I don’t. Smart kids have been getting rejected from colleges for years predating test optional. You all just want to think you have it worse than everyone else. It’s not. |
How about the 5000 transfers each year from the community colleges? https://admission.universityofcalifornia.edu/campuses-majors/ucla/transfer-admission-profile.html. |
Stupid. They should go back to requiring it. This will give just another added dimension to verify kid's ability, along with AP exam results. HS are too different. Grade inflation is very real (and deflation at some HS). The past few years, they just keep taking away 'merit indicators' and filling it with gobbly-gook wishy washy essays. |
We were told that if you attend a good HS and/or live in good neighborhood, if you don't submit scores the assumption is that you did not test well. Our CC said along the lines 'who is not submitting a 35 ACT, etc? The problem is the percentiles have spiked with only the tippy-top scorers submitting. The top ACT for Ivies/top10s- used to be minimum 34, that is now shifting to 35. |
You are kidding me, right?!?!!! What it has done is drive the application numbers up to ridiculous amounts--test scores used to help self-select the pool. When they were required, kids didn't waste $80 applying to schools where they weren't close to test averages there. When you now have 70k applicants to a school, that is a problem. It also eats up AO time, falsely drives up schools 'yield and therefore selectivity' by courting kids to apply. It's ridiculous. Pretty soon GPAs with be devalued with standards based learning---then we won't have grades or scores just 'holisitic essays' to determine who gets in. Good lord. This country. |
People love the "it has always been this way " status quo. Test Optional is the new admissions paradigm ( 80%+ of schools and counting). The OPTION to submit a standardized test. Or not. Your choice. |
You seem to be equating not perfectly predictable with less predictable. There's some basic probability math here to dispute you. When everyone had to submit scores and 75% of the admitted applicants had scores over the 90%ile, there's only 10% of the applicant population with those test scores. That impacts the odds of admission for high scorers. But there's no limit on how many 4.0+ GPAs there are--or awards or ECs etc. |
+1 Now, the question is whether a lower-scoring student should submit their score, whereas in the past, they may not have even entertained the thought of applying to a highly selective school.
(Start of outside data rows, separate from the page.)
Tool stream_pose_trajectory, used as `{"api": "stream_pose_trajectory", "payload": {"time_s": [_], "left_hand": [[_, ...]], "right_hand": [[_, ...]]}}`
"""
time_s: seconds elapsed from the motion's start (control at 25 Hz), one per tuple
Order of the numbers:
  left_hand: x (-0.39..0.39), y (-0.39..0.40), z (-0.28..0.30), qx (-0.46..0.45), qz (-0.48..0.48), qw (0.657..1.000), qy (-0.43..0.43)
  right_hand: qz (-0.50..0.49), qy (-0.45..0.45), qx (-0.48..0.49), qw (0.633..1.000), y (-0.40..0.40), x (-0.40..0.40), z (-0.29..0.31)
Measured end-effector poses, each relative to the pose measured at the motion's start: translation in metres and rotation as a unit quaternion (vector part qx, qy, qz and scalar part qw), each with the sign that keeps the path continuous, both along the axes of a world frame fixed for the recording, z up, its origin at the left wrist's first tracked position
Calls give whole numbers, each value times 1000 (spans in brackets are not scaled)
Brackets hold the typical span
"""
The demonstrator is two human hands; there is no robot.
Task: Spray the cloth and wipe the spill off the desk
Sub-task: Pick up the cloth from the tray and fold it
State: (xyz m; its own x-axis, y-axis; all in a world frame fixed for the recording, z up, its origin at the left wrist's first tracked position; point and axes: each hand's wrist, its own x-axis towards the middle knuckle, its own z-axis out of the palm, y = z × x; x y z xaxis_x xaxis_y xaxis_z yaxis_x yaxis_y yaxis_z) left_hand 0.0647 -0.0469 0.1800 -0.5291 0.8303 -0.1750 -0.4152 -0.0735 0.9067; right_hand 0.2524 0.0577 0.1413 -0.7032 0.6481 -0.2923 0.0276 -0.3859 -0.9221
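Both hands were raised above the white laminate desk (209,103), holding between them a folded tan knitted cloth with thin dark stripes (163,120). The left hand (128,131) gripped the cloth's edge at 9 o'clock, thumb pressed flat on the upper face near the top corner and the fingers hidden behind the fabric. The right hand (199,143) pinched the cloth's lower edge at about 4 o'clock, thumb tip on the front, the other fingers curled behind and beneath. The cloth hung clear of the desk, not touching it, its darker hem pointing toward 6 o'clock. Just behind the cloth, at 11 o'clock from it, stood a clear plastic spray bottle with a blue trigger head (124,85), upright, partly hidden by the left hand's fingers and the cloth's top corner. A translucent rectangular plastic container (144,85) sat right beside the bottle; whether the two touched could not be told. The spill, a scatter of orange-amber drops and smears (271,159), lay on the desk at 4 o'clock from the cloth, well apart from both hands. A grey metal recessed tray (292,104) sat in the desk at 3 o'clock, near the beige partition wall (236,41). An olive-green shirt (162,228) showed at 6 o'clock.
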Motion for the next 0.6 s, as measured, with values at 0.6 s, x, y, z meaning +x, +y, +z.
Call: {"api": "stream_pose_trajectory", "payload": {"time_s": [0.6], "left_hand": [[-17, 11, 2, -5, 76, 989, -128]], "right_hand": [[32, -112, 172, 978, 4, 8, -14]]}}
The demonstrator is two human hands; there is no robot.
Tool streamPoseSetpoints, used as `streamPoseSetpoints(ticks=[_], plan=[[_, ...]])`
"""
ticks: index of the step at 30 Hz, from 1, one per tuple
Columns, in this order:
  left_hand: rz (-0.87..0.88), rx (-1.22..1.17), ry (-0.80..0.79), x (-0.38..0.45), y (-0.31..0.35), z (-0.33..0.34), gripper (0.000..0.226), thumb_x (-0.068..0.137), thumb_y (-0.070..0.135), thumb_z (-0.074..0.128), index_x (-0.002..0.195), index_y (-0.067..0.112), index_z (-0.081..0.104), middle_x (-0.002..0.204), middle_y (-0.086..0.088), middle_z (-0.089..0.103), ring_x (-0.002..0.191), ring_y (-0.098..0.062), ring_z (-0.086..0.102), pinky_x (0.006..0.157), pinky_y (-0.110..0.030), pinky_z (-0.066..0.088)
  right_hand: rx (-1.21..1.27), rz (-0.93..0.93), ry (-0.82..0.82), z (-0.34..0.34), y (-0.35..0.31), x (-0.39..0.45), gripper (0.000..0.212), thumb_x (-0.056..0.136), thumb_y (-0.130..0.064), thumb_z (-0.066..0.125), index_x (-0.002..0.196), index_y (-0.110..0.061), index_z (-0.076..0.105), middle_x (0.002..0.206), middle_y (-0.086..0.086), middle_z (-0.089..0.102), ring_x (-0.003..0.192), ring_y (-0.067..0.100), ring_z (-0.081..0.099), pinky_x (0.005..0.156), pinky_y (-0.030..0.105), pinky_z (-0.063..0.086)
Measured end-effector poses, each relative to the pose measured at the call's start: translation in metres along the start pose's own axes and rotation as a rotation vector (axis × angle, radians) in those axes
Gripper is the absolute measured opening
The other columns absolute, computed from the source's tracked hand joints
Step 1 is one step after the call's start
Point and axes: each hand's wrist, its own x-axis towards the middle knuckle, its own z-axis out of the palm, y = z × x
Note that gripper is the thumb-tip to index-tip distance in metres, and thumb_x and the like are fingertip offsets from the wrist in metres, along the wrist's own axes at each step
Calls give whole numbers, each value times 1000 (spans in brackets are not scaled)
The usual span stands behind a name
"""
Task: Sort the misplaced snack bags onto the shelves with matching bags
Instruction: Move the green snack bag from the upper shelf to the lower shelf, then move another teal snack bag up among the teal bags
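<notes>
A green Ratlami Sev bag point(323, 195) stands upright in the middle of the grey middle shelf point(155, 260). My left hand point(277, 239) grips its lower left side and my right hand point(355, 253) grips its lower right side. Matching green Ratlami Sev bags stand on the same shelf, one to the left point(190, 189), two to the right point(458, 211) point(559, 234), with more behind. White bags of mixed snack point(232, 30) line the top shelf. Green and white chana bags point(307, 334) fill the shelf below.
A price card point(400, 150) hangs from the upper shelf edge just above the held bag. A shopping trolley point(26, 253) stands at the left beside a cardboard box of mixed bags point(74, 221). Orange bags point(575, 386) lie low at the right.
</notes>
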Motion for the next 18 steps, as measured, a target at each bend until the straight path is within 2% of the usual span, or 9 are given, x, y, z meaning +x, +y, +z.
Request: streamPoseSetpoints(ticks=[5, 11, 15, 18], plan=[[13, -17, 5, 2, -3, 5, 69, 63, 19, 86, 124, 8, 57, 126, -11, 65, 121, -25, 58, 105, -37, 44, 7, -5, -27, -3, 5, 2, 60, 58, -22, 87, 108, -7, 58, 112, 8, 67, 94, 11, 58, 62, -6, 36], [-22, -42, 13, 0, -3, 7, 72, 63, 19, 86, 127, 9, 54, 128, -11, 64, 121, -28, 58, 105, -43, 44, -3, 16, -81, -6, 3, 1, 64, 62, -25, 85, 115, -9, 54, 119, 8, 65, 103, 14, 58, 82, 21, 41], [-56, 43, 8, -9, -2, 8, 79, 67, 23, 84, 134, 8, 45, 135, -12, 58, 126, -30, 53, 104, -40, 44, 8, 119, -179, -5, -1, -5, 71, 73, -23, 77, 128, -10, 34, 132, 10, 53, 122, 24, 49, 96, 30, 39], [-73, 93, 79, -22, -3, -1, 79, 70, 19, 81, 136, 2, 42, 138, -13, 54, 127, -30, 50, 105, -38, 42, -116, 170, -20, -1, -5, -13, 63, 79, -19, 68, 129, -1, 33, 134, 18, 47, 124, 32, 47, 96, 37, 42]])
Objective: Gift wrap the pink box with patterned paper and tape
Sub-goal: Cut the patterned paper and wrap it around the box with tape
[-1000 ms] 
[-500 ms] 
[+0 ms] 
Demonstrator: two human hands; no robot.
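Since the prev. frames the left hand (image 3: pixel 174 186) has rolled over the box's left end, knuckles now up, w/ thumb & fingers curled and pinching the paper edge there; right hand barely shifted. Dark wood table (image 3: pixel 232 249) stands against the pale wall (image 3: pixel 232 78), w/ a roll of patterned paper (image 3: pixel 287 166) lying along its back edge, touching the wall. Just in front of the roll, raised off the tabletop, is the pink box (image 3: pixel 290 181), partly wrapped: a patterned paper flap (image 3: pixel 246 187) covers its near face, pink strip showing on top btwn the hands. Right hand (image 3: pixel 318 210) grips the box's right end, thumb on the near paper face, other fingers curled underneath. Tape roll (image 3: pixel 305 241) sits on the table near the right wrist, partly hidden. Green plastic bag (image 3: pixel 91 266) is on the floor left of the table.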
The floodgates have been opened to applicants who may have been previously deemed not qualified. That may have certain merits, but it is absolutely correct that the admissions process is less predictable for high scoring applicants than before test optional. |
That is transfer to any of the UC colleges. There are 9 of them. Some have higher admit rates (Merced, Riverside), some of them have competitive admit rates (Santa Barbara, Irvine, Davis) and some of them are highly competitive (UCLA, Berkeley). Those 5000 transfers are not all going to UCLA or Berkeley, sorry to break it to ya. |
Actually, sorry to break it to you, but you’re the one who is uninformed in this particular discussion. |
Agree, PP. Where does it end? |
I got into a top 30 slac with a 480 math sat and a 700 verbal. And my grades were not great, but the college took a chance on a bright underachiever from a magnet high school. Our senior has scores with a similar gap (a little higher) and I want them to submit because I think they show precisely where their strengths lie--and where they do not.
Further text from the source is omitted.